Si on nous reproche le prix du voyage qui nous amène sur place, et celui du retour, ils trouvent normal que certains fonctionnaires territoriaux ont un voyage qui leur est offert tous les 3 ans. La destination importe peu, il suffit que le tarif soit équivalent à un voyage vers la France. De plus, s'il y a des enfants, le voyage peut inclure la présence d'une autre personne qui servira à s'occuper des enfants...
Je passe sur le salaire qui est indexé de la même façon qu'on soit issu de la Métropole ou "natif"... Ce qui devait "compenser" la distance et la cherté de la vie comparé à la Métropole, est acquis par ceux-là même qui sont d'ici, qui y ont leur famille, leur vie, leur maison....
Donc finalement, natifs ou pas, les fonctionnaires d'état ou territoriaux ont presque les mêmes avantages au final.

Je ne le conteste pas!
Je ne leur en veux pas.... Et de quel droit? Et leur en vouloir de quoi? C'est un droit qu'ils ont obtenu? Parfait!

Quant à nous, nous avons choisi de vivre ici.
Nos retraites ne sont pas indexées: elles sont au centime près ce qu'elles seraient en métropole!
Nous vivons très "local": nous choisissons d'acheter nos fruits, légumes et poissons sur le marché et pas au magasin pour faire vivre les petits producteurs. Ce que ne font pas forcémenbt tous les "natifs".
Notre électroménager a été acheté sur l'île, chez les commerçnats présents sur place. Nous ne les avons pas faits venir de Tahiti. Beaucoup font le choix inverse car ce serait "moins cher à Tahiti".
Nous ne partons pas en voyage, comme d'autres qui partent tous les ans vers les USA, la Nouvelle-Zélande ou le Japon.
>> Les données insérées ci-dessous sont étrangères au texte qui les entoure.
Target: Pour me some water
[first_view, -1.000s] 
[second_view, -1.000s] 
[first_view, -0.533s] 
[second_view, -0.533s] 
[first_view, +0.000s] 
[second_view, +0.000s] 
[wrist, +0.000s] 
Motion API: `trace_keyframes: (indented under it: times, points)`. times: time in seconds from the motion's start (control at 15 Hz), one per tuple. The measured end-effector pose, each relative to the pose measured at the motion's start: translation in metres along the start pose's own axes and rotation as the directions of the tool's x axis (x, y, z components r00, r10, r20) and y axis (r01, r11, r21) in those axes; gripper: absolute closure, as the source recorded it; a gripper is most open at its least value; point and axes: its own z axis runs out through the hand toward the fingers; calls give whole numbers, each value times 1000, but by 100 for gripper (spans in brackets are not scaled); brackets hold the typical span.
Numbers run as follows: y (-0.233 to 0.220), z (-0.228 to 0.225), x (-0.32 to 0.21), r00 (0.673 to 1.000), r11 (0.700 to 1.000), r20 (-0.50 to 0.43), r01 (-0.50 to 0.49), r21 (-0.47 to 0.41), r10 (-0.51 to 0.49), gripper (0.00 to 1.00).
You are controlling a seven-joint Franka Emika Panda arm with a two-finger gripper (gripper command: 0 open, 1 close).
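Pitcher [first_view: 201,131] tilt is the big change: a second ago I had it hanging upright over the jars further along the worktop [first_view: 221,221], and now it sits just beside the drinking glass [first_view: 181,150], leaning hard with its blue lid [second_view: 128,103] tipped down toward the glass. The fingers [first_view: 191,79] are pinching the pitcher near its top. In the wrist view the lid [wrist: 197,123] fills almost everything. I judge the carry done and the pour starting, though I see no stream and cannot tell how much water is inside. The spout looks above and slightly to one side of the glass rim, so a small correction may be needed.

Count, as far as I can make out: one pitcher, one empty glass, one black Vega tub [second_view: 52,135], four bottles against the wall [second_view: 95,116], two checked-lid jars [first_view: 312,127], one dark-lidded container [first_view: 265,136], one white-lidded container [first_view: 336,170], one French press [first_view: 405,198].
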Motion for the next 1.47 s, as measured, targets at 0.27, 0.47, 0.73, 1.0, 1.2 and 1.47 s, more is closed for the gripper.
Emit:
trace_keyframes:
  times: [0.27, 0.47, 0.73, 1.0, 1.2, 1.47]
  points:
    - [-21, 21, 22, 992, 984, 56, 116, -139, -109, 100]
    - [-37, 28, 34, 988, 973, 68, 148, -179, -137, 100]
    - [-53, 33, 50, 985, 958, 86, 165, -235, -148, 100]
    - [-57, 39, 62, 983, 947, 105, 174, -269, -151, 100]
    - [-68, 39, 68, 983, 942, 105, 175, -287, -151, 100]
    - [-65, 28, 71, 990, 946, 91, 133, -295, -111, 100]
Dans le lot, il y a des Popa'a certes, mais aussi beaucoup de Tahitiens.

J'ai appris à tresser, j'ai appris à faire mes couronnes - ce que bien de Tahitiennes "natives" ne savent pas faire -
Nous entretenons et ramassons des tiare pour les festivités familiales ou nationales.

Ce couple nous porte tort à nous tous, ceux qui ont fait le choix comme nous de venir vivre ici, que ce soit pour 2 ans, 4 ans ou pour toujours.
Ils portent tort à ceux qui comme nous se sont adaptés, pliés, habitués aux coutumes locales.
Ils donnent du Popa'a une image déplorable sans penser une seconde que c'est toute notre communauté d'expat' qui prend les injures, la colère dans la tête!

Alors, le jour d'après, on en reparle?
Certains sont restés aussi puants, méprisants, imbus d'eux-mêmes qu'avant.
D'autres sont restés aussi agressifs, jaloux et revanchards qu'avant.
Quelques uns continuent à se servir du fait nucléaire pour nous vouer, nous les non-natifs, au gémonies!

On en parle des canettes de coca trouvées sur la plage où aucun touriste n'a mis les pieds depuis 2 mois?
On se fâche pour la musique mise à fond sans respect de celui qui préfère quitter la plage plutôt que subir cette horreur?

En gros, si on veut parler de respect de l'autre, vais-je leur jeter à la figure leur absence de correction et parfois même leur malhonnêteté?

Je ne peux pas car je me refuse à faire des amalgames!
Et que je connais quelques "tahitiens de souche" qui sont d'une grande gentillesse et très respectueux!

Ce qui n'est pas le cas des hurleurs du moment!

Le "jour d'après" devait voir l'émergence d'un monde meilleur, d'un Humain amélioré par la souffrance, la privation, l'éloignement....
Tu veux que je te dise? J'y croyais peu; je n'y crois plus du tout!
Et même je trouve que "le jour d'après" sent encore plus mauvais que celui d'avant.